HANNIBAL: SEASON ONE
MOVIE: **** (out of 5)
BLU-RAY EXPERIENCE: ***1/2 (out of 5)
Hugh Dancy as WILL GRAHAM
Mads Mikkelsen as DR. HANNIBAL LECTER
Caroline Dhavernas as DR. ALANA BLOOM
Hettienne Park as BEVERLY KATZ
Laurence Fishburne as JACK CRAWFORD
Scott Thompson as JIMMY PRICE
Aaron Abrams as BRIAN ZELLER
Created by: Bryan Fuller
BY KEVIN CARR
Ever since Anthony Hopkins became the embodiment of evil in “Silence of the Lambs,” the character of Hannibal Lecter has become one of the most notorious and popular villains in media. (Yeah, I know that Brian Cox was the first actor to play him in “Manhunter,” but that movie pales in comparison to Jonathan Demme’s 1991 Academy Award-winning thriller.) He so became the character and galvanized him in the popular culture that it seemed impossible that anyone could live up to the iconic performance.

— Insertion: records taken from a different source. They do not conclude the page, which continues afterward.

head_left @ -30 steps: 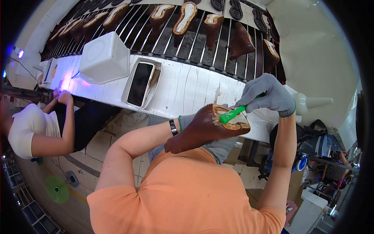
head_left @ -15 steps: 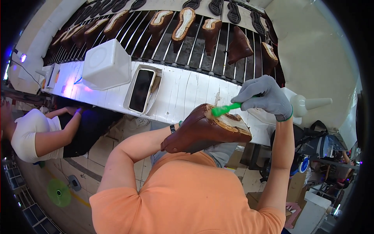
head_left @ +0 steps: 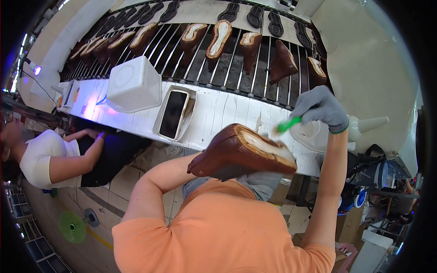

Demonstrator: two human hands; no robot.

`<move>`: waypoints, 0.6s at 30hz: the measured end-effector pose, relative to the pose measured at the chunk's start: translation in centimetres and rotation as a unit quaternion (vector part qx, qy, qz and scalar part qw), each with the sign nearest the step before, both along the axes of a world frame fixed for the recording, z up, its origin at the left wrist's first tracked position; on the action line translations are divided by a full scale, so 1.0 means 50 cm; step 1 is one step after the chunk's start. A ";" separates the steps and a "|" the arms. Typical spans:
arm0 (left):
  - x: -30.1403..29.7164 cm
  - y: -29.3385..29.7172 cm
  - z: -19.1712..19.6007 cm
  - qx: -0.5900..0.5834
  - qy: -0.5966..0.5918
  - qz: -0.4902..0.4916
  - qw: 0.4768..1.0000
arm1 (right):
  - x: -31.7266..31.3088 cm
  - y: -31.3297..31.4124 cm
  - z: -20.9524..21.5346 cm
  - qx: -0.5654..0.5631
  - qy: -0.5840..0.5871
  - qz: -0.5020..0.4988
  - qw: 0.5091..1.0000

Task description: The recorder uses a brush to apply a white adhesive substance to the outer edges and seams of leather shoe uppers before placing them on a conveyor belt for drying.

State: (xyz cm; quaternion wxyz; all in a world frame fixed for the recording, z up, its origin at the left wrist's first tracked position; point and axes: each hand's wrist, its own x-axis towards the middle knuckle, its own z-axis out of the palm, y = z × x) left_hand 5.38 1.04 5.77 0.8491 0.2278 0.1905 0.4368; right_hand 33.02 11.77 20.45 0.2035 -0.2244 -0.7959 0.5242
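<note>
A brown leather boot [head_left: 218, 152] hangs tilted in front of me, its pale, unsoled underside turned up. My left forearm [head_left: 175, 168] runs in behind it; my left hand is hidden by the boot, which it holds up. In a grey glove, my right hand [head_left: 321, 109] is closed around a small green-handled brush [head_left: 289, 124]. The blurred brush tip is a little above and apart from the boot's underside. Below the glove stands a white container [head_left: 310, 132], partly covered by the hand.
On the white bench edge [head_left: 223, 104] are a phone [head_left: 174, 113] in a tray and a white box [head_left: 134, 84]. A white nozzle bottle [head_left: 364, 123] stands right. Beyond, several boots lie on a roller rack [head_left: 200, 73], with black soles [head_left: 275, 25] behind. A person [head_left: 50, 157] sits left.
The brush has come off the boot's near-left underside edge and moved right with my gloved hand. The boot has turned slightly, showing more of its underside. The whole view has shifted a little.
</note>
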 end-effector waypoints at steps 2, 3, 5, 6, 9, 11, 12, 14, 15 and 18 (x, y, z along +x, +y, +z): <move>0.000 0.046 0.003 -0.013 -0.029 -0.005 0.999 | 0.067 -0.007 -0.006 -0.027 0.051 -0.142 0.988; -0.029 0.062 0.006 -0.019 -0.041 -0.005 0.999 | 0.079 -0.014 -0.011 -0.060 0.104 -0.271 0.955; -0.027 0.119 0.010 -0.030 -0.063 -0.011 0.997 | 0.074 -0.028 -0.028 -0.032 0.183 -0.358 0.915; -0.009 0.118 0.050 0.047 -0.049 0.172 0.983 | 0.065 -0.036 -0.036 -0.011 0.253 -0.435 0.864; 0.031 0.120 0.120 0.280 -0.002 0.514 0.811 | 0.050 -0.051 -0.053 -0.031 0.303 -0.485 0.820; 0.005 0.112 0.093 0.444 0.269 0.553 0.652 | 0.008 -0.066 -0.042 -0.026 0.305 -0.515 0.801; -0.032 0.103 0.100 0.473 0.514 0.489 0.523 | -0.004 -0.080 -0.031 -0.028 0.269 -0.509 0.817; -0.043 0.054 0.164 0.438 0.666 0.399 0.453 | -0.047 -0.096 -0.012 -0.029 0.224 -0.475 0.851; -0.038 0.056 0.161 0.441 0.667 0.405 0.445 | -0.072 -0.095 0.001 -0.022 0.215 -0.448 0.868; -0.034 0.081 0.101 0.487 0.526 0.518 0.467 | -0.123 -0.081 0.017 0.020 0.197 -0.402 0.894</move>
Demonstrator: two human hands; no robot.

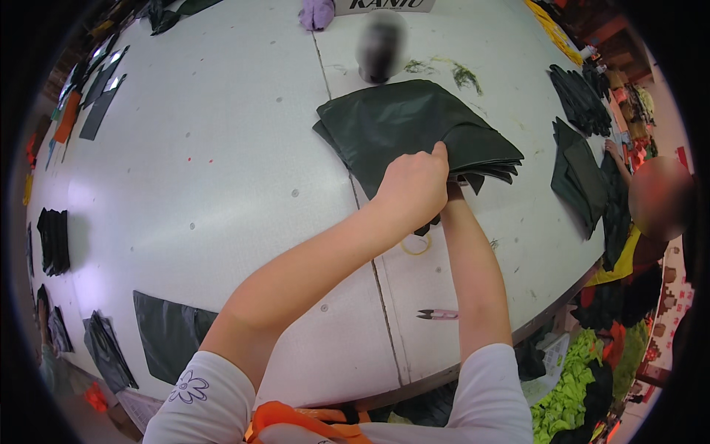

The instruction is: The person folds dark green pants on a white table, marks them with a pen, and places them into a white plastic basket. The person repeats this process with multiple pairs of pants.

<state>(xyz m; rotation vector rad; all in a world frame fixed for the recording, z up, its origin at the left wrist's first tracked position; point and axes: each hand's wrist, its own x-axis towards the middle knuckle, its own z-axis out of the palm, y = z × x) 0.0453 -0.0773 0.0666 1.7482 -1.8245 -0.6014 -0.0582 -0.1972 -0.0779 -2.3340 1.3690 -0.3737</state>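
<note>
The left hand (416, 181) is curled at the lower edge of a dark green stack of folded, glossy sheet material (399, 118), one digit extended onto its upper face; the undersides of the left fingers are hidden, so a pinch cannot be confirmed. The right hand (455, 191) is concealed beyond the wrist by the left hand and the stack; whether its fingers are spread or closed cannot be determined. The stack lies above the fingers, its layered edges fanned to their right. Above the stack, a dark upright object (380, 48) is blurred beyond identification. Below the fingers, pink-handled metal snips (438, 314) are partly covered by the right forearm.

The pale, smooth surface (244, 148) extends widely left of the fingers. Its curved edge runs below and right of them; dark green folded pieces (577, 177) lie near that edge, right of the fingers.
</note>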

It was for this reason that I was initially skeptical about watching NBC’s “Hannibal.” However, after finally giving the series a look on Blu-ray, I applaud Mads Mikkelsen’s brilliant portrayal of the genius cannibal.
And on TV, no less.
“Hannibal” the series tells the story of Hannibal Lecter while he was a practicing psychiatrist, a practicing psychopath and a practicing cannibal. He becomes a consultant for the FBI, initially as the referred psychiatrist for Will Graham (Hugh Dancy), a mentally unstable but brilliant profiler. Jack Crawford (Laurence Fishburne) is the Special Agent who loops Graham into the investigation of a string of serial killings. Throughout the season, the true killer Lecter manipulates the investigation and manipulates Graham to the brink of insanity.
Probably the biggest compliment I can give the makers of “Hannibal” is that it is the perfect mix of network prime-time quality with the edginess of a cable station. Granted, I watched the first season on Blu-ray, which contains the unedited episodes, but there is plenty of gruesome elements to go around to make it surprising that a lot of it gets on the air, even if it is showing in a 10 p.m. time slot.

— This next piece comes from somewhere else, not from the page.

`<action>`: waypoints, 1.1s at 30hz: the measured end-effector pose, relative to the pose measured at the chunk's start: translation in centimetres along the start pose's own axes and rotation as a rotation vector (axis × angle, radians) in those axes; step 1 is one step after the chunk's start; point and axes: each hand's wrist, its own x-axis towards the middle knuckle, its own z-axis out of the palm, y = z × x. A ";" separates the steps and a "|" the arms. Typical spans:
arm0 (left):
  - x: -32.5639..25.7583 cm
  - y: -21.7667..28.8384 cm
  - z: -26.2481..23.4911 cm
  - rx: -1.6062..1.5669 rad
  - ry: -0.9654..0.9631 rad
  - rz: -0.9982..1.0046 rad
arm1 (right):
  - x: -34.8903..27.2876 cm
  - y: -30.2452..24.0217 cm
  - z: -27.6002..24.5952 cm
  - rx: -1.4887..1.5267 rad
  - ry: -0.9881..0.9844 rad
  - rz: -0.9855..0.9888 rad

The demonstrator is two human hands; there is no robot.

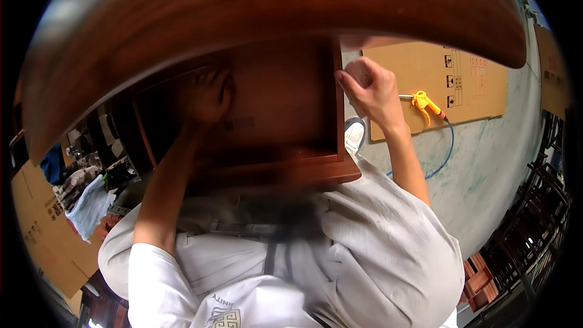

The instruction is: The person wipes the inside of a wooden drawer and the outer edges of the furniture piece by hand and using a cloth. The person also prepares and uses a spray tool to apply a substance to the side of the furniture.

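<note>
Clearly, the tabletop point(291, 0) overhangs the drawer point(285, 97), whose long axis seemingly runs side to side. Inside its left part is the left hand point(209, 97), fingers apart, the drawer's middle to their right; the right hand point(373, 88) curls at its right wall point(337, 112), clamped or not I cannot tell. Farther right lies an air gun point(425, 104).

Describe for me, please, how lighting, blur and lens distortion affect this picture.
Head view: the left hand sits in deep shadow inside the wooden compartment, while the right hand is well lit; head view: the wooden slab across the top looks bowed, likely by the fisheye; head view: a dark smear blurs the middle of the trousers, whereas the yellow air gun looks fairly sharp.
</note>
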 end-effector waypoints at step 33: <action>9.5 9.9 -6.7 -0.001 -0.760 -0.104 | -4.9 2.3 -1.0 0.619 -0.045 0.306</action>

“Hannibal” works because it isn’t trying to be the movies that preceded it… and really, how could it? Some of the films are similar in tone (specifically the ones starring Anthony Hopkins), but the outliers of “Manhunter” and “Hannibal Rising,” which don’t necessarily fall into complete canon with everything, complicates matters.
Instead, “Hannibal” is the reimagining of the series, taking place in modern day the way the BBC’s “Sherlock” takes place in today’s world with seamless precision. In the supplementals, showrunner Bryan Fuller confides in the viewer that the fourth season will finally catch up to the events in “Red Dragon,” but it won’t play out as a prequel to that movie. And that’s a good thing. This makes “Hannibal” part of the same tone and grisly flavor of the film series but gives it its own universe to contend with.
The anchor in this series is Mikkelsen as the title character. He gives such a divergent performance than Hopkins that he makes the character wholly his own. His demeanor offers a genuine creepiness with the faux tenderness of a true psychopath.
Darcy also does a fine job playing Graham, not diving too deeply into the now-cliched overuse of characters afflicted with Asperger’s. He’s not as compelling on screen as Mikkelsen is, but they share the spotlight well. Fishburne also gives a fine performance, raising the quality of the series from a humdrum television standard.
The problem the series has is the rest of the cast. With the exception of former “Kids in the Hall” player Scott Thompson, the rest of the characters are either hopelessly dull or so feel like they strolled out of a lesser show like “Body of Proof.” So when Hannibal, Graham or Crawford aren’t on screen, the show suffers.
Fortunately, that doesn’t happen all that often.
Grisly and deliciously twisted, “Hannibal” is an excellent show which can hopefully continue with the same flavor as it extends into full seasons and all the external drama that happens with something like this.
In addition to the uncut episodes, “Hannibal: Season One” comes with audio commentaries with the cast and crew, deleted scenes, a gag reel and the storyboards for the pilot. Additional featurettes, which run about 10 to 15 minutes each, include “Hannibal Reborn,” “A Taste for Killing,” “The FX of Murder” and “A Symphony for the Slaughter.”